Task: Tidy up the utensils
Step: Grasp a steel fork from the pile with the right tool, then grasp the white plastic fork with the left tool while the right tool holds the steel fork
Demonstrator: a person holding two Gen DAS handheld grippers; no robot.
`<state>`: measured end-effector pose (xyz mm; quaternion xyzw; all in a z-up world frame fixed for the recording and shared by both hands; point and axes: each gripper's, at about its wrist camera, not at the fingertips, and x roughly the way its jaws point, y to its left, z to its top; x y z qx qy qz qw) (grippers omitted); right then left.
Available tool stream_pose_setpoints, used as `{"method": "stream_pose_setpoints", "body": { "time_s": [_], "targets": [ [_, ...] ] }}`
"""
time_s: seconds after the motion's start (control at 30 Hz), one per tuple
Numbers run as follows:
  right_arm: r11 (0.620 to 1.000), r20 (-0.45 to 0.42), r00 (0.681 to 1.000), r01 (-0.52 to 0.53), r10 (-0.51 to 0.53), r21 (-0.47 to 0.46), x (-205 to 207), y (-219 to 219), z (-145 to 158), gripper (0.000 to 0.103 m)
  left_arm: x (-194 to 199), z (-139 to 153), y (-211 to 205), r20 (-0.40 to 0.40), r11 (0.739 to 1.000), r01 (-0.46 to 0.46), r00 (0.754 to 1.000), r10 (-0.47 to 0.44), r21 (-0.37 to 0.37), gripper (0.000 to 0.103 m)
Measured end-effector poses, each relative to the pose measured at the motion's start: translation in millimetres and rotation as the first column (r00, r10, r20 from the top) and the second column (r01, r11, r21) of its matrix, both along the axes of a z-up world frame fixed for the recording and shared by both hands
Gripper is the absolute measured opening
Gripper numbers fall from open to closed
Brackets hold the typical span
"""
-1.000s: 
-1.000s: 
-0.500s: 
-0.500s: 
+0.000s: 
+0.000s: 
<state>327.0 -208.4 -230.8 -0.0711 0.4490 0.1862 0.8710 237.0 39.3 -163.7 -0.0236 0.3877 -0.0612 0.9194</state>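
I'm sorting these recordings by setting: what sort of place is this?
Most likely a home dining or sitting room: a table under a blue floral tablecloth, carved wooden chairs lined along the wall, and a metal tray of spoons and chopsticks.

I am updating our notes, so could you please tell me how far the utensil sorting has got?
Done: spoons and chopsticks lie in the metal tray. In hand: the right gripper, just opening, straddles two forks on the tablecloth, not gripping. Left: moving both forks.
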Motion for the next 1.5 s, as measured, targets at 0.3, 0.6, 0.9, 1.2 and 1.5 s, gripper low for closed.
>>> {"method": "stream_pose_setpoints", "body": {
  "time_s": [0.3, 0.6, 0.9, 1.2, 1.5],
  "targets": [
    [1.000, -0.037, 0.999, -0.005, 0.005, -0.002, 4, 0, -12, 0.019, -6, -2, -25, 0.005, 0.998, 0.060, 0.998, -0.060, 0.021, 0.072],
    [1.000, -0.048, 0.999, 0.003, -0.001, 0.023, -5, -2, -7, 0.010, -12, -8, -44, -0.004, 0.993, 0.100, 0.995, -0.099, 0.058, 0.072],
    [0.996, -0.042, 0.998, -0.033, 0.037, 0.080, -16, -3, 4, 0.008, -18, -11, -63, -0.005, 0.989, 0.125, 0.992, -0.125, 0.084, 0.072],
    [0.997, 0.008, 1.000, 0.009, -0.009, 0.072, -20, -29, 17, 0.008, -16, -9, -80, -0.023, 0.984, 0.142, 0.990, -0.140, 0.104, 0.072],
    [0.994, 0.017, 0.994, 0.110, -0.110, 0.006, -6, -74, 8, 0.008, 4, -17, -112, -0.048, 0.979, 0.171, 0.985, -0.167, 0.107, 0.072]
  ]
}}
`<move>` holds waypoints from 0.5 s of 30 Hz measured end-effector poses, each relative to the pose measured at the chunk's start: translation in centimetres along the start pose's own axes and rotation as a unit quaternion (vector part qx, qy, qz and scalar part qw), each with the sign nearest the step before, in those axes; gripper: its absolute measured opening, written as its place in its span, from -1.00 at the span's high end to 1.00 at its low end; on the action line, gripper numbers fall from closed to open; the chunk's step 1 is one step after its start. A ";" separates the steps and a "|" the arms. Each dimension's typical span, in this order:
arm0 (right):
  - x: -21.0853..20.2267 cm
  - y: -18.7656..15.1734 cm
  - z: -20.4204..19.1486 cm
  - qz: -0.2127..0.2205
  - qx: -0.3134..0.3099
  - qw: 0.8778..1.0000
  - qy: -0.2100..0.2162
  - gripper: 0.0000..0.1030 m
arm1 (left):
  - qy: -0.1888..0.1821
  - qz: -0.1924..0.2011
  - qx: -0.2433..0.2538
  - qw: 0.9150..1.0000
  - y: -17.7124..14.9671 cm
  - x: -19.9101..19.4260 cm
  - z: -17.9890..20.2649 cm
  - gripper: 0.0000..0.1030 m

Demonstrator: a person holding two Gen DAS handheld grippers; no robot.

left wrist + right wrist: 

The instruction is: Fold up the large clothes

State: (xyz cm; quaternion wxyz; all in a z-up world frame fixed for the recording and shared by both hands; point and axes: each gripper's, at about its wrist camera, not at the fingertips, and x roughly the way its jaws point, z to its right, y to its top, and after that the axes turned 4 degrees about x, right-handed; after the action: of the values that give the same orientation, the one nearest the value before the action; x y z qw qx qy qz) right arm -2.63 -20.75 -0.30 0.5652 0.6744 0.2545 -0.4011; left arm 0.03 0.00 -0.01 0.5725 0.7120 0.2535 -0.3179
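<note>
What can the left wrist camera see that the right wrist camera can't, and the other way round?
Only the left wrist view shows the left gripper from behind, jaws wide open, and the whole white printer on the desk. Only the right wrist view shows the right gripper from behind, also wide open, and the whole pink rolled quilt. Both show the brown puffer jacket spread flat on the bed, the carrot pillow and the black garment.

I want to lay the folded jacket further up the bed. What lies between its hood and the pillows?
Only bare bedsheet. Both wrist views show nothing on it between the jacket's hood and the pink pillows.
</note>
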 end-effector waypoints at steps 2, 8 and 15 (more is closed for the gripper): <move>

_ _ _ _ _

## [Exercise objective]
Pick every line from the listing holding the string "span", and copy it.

## [Problem solution]
Brackets hold the typical span
`<move>` holds waypoints from 0.5 s of 30 Hz measured end-effector poses, each relative to the pose measured at the chunk's start: translation in centimetres along the start pose's own axes and rotation as a unit quaternion (vector part qx, qy, qz and scalar part qw), each with the sign nearest the step before, in those axes; gripper: its absolute measured opening, written as its place in its span, from -1.00 at the span's high end to 1.00 at its low end; on the action line, gripper numbers fall from closed to open; the chunk's step 1 is one step after its start. A ";" separates the steps and a "|" the arms. Each dimension's typical span, in this order:

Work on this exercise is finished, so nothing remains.